**Exercise:** Transcribe the line containing "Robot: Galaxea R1" and every line after it, exactly, through the end of the records.

Collection entries
_ _ _
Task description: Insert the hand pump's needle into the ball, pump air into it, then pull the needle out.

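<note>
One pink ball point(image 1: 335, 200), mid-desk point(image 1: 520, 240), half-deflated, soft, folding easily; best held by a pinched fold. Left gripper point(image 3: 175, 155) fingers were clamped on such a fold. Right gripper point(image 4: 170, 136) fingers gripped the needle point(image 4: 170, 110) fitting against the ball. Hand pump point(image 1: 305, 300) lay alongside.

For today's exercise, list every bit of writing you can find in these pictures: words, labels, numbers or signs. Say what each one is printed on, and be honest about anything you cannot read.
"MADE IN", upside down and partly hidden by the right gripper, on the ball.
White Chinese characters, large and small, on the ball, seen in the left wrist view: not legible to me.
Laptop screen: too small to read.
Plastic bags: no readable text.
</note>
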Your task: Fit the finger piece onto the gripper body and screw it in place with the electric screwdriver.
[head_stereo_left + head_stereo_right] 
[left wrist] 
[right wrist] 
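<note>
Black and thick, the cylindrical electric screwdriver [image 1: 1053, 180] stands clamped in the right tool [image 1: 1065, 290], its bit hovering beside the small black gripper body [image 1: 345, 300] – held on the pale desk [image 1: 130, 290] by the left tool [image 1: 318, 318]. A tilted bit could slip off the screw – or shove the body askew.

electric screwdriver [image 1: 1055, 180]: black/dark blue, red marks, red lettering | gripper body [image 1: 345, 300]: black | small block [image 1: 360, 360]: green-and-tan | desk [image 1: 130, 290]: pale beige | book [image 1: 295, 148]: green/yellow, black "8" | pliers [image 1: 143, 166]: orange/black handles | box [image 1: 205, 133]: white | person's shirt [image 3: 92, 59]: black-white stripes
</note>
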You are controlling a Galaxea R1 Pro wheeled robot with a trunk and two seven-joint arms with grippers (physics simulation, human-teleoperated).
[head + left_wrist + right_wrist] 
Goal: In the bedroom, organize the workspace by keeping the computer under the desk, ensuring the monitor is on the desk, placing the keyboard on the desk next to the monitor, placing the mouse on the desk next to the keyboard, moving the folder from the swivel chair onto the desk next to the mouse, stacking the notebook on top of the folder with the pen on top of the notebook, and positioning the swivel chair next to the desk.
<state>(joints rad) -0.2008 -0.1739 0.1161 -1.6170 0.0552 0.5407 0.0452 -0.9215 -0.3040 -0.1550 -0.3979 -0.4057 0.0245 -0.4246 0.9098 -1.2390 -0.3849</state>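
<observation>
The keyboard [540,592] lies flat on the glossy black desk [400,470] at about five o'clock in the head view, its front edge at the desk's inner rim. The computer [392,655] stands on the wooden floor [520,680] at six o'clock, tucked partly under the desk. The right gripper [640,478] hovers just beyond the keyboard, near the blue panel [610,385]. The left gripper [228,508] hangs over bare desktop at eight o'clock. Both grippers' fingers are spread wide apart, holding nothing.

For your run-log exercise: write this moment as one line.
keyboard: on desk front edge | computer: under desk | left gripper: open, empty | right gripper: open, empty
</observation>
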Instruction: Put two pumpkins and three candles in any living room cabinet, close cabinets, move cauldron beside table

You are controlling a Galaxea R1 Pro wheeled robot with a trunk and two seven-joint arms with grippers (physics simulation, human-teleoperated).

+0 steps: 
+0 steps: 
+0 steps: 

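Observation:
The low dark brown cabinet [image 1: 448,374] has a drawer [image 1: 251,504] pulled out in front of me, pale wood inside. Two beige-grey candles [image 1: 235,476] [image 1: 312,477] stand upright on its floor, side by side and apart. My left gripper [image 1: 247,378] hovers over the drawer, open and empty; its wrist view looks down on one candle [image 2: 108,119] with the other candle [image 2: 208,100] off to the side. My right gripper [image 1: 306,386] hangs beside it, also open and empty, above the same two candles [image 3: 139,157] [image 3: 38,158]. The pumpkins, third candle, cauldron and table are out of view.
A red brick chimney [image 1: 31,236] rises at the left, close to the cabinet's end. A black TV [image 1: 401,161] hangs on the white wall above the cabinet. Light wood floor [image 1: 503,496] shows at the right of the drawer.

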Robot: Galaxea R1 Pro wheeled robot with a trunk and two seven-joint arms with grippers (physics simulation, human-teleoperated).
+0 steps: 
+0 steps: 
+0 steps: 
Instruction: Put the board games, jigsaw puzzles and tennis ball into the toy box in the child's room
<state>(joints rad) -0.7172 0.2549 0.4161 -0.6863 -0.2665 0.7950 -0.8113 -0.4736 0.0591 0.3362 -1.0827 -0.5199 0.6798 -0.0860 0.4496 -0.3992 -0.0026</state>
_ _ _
**Answer section:**
Robot: Galaxea R1 Pro wheeled robot with a trunk and two seven-joint arms with grippers (physics simulation, human-teleoperated).
+0 steps: 
+0 steps: 
+0 steps: 
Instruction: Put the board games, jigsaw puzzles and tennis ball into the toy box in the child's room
<state>(joints rad) -0.7172 0.2549 0.4161 -0.6863 -0.2665 0.7950 -0.8113 -0.4736 0.0591 0.3362 -1.0827 -0.5199 0.6798 -0.0860 0.4496 -0.3992 -0.0026</state>

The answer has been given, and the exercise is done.